Abstract Requirements for facade sound insulation against outdoor noise based on the assessment of environmental noise on building facades. For noise estimations now usually exploit an annual composite 24-h equivalent sound pressure level L DEN , which is mandatory for noise mapping and may be measured. A one-year duration noise monitoring experiment with two microphones used simultaneously was done in the town of Vilnius near an arterial road with intensive road traffic, occurring mostly in the daytime. The first microphone with common all-weather protector was placed on a special support at a distance of 2 m apart the plate building facade, and the other microphone, in accordance with the ISO 1996-2 description, was simply directly glued to the facade window.

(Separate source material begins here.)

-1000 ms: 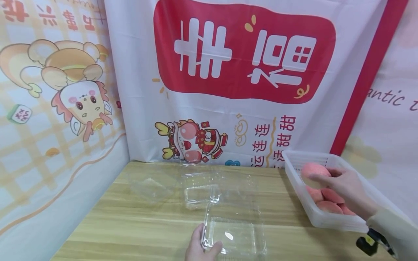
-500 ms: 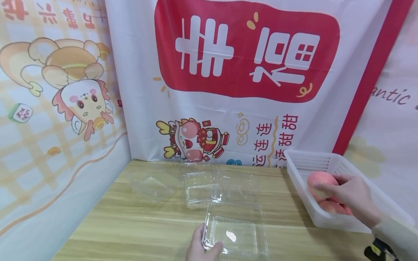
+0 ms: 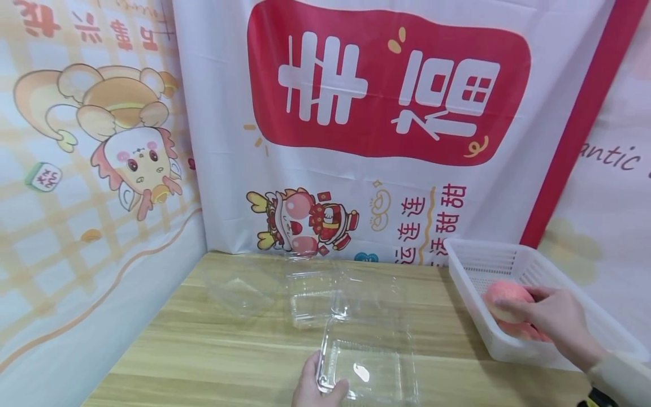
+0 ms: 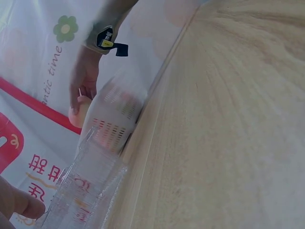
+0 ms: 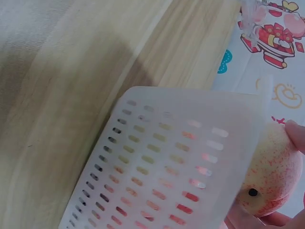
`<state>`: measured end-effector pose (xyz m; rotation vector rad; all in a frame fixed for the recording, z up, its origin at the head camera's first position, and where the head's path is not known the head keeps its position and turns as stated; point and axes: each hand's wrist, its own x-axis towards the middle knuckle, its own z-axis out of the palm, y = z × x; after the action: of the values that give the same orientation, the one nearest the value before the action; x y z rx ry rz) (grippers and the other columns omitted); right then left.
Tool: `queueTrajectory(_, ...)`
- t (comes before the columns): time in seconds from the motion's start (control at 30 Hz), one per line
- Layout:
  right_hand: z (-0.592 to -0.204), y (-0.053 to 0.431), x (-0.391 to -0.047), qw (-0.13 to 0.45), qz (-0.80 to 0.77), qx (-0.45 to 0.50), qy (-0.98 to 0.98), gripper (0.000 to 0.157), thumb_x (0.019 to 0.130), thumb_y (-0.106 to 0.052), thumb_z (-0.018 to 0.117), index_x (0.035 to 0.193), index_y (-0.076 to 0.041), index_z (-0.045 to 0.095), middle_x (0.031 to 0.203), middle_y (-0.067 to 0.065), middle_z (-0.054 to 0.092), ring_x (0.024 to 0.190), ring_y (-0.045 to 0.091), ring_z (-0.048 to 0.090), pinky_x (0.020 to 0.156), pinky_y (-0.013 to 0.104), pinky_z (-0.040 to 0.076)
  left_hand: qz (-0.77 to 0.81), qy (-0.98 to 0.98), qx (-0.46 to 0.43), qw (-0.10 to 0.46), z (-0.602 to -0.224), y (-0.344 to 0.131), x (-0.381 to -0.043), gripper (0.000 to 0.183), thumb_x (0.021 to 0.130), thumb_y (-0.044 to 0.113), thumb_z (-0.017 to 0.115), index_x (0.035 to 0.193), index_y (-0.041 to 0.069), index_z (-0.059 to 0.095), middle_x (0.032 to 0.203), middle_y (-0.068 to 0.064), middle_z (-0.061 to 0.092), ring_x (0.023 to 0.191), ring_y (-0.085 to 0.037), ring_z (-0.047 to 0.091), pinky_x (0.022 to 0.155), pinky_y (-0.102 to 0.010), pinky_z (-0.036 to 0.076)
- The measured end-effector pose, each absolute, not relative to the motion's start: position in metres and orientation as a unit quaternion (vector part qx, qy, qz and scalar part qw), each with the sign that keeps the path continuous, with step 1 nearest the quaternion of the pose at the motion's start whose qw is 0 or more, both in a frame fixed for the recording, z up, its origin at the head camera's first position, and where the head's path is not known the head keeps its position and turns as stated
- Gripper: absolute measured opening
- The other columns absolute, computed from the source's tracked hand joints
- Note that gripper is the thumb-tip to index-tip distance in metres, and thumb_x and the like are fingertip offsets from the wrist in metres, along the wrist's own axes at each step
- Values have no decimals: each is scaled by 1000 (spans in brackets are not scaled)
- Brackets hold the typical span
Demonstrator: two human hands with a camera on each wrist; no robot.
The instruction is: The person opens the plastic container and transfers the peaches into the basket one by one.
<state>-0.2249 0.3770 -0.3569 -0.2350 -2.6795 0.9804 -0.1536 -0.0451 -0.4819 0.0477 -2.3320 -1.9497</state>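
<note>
In the head view my right hand [image 3: 561, 322] grips a pink and cream peach [image 3: 506, 297] between thumb and fingers, inside the white plastic basket [image 3: 468, 305]. The right wrist view shows this peach [image 5: 274, 167] level with the basket's rim, a small black dot on its skin. More reddish peaches [image 3: 524, 332] lie beneath it, partly hidden by the hand. At the front of the table, my left hand [image 3: 319, 384] pinches the near left corner of an open clear plastic clamshell box [image 3: 363, 367], thumb over the rim. The box's base holds nothing.
Behind the held box stand another clear clamshell [image 3: 310, 294] and, further left, a clear plastic piece [image 3: 241, 291]. The wooden table [image 3: 203, 362] ends against a printed cloth backdrop [image 3: 224, 141]. The basket stands by the right-hand cloth wall.
My right hand has moved the peach toward the near side of the basket, covering more of the peaches below. The left hand keeps its hold on the box. The head view has shifted slightly.
</note>
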Motion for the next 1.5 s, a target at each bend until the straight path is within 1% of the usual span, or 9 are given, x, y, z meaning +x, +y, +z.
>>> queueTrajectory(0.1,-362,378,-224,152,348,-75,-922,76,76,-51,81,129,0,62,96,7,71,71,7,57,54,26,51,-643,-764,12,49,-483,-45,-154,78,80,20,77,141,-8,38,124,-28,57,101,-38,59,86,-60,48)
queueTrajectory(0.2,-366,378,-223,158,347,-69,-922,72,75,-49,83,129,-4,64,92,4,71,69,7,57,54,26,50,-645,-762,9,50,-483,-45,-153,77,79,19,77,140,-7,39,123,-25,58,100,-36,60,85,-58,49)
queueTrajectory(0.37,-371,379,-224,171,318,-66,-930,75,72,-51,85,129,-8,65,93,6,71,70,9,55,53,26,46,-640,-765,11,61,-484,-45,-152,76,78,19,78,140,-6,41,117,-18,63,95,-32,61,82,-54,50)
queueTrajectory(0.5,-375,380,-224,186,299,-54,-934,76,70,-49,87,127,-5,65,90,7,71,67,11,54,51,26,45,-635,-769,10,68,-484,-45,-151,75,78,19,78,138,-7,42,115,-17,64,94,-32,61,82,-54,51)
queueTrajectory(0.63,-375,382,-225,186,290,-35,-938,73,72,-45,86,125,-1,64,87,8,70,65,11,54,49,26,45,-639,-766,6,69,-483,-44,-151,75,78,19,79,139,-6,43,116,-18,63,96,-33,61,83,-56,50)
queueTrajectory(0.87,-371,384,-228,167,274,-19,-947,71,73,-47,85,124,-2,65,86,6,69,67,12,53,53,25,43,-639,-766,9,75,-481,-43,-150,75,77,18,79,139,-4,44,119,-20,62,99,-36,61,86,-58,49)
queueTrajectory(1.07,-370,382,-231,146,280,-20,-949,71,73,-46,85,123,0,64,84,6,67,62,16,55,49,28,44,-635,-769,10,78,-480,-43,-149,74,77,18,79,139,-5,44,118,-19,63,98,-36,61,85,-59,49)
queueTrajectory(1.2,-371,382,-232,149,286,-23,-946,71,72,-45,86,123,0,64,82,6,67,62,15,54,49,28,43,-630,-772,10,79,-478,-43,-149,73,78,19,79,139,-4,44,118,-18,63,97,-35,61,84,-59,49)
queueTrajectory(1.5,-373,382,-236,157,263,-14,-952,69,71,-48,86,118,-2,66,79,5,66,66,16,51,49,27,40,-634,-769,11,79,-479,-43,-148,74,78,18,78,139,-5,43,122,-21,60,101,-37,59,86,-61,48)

Using represented in standard ISO 1996-2:2007 −3 dB correction between the window microphone and the microphone placed 2 m from the facade results, the traffic noise level expressed in L DEN were practically identical for both microphone positions. At the same time, results acquired on these both microphones at night, when the traffic abated and the dominant became the overall town background noise, demonstrated that the difference became smaller and varied from 1 dB to 2 dB. Additional statistical assessment of obtained during full year results shows that calculated the standard deviation of monthly L DEN values reaches 1.3 dB, while seasonal weather conditions give a 5 dB scattering in results. The experiment confirmed that the typical for Lithuanian climate seasonal traffic nose level variations (at winter time due to snow covering and impaired traffic conditions, at autumn due to wet road surface) must be taken into account applying short-term relatively to the annual determining L DEN . When only representative whole-days (day selected to conform normal conditions under ISO 1996-2 standard requirement) measurements data are taken into account to assess annual value, the weekly (from 7 successive days) estimated L DEN values gave a standard deviation of 0.9 dB and the one whole-day estimated L DEN values gave the standard deviation of 1.3 dB.